▶ [The problem]: Each line below with the string "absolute" should be copied.

__________

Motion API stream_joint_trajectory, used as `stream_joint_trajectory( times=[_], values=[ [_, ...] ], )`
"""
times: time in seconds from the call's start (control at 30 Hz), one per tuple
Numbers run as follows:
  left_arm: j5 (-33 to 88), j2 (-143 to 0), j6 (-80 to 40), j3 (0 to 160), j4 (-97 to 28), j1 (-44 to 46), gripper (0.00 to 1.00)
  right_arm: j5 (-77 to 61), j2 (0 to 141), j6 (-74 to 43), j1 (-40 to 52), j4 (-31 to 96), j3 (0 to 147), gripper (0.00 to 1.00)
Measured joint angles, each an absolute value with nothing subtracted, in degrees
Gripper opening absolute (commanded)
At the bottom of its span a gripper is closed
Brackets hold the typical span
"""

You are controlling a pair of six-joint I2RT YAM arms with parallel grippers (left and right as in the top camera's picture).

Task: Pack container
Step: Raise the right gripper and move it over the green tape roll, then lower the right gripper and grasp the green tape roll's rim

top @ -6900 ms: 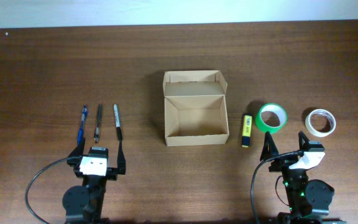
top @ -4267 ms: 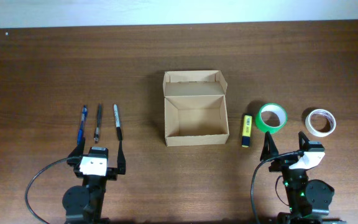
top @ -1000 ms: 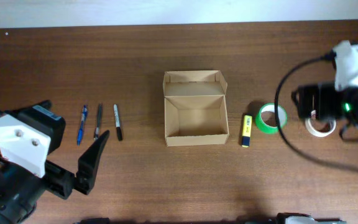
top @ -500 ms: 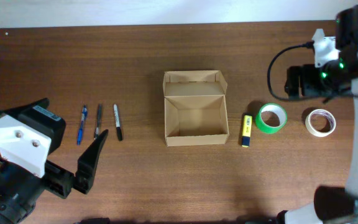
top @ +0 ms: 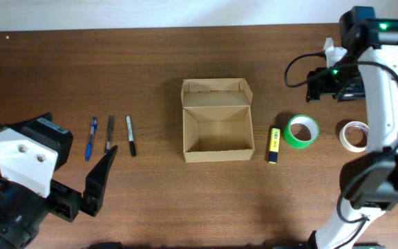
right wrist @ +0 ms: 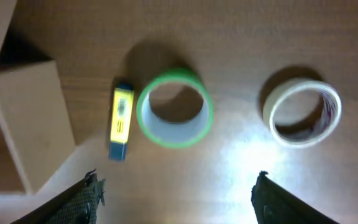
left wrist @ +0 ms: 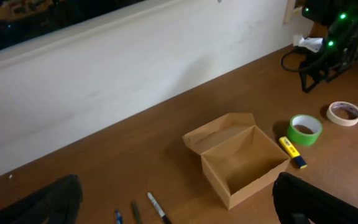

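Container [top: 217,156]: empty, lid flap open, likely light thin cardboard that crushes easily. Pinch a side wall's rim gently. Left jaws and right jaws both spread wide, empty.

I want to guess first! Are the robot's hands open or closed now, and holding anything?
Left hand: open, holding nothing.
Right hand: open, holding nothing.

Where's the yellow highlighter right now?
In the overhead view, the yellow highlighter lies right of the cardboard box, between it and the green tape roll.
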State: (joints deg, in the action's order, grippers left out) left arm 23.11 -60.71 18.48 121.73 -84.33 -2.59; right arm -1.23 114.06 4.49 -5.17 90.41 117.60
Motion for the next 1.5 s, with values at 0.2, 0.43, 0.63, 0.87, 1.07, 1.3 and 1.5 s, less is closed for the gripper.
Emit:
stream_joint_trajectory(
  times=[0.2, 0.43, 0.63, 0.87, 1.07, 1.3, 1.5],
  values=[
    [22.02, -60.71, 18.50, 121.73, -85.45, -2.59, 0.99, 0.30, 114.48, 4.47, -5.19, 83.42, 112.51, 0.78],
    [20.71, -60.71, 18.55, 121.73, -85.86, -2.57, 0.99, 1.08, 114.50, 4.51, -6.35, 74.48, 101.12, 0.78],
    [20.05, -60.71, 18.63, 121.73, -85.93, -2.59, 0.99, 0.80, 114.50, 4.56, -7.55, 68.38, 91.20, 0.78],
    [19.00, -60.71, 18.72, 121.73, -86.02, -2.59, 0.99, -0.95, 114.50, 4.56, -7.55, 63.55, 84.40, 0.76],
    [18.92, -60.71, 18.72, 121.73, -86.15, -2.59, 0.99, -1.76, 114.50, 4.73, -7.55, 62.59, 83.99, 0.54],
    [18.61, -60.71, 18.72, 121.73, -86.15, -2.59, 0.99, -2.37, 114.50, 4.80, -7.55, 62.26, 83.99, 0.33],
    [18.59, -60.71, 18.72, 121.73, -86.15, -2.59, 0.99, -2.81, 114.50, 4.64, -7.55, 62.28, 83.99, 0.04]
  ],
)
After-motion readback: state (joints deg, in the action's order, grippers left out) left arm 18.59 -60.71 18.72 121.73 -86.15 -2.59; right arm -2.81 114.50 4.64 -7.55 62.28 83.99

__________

▶ [Problem solution]:
Measured joint angles, each an absolute value with nothing subtracted, in degrees
Gripper opening absolute (commanded)

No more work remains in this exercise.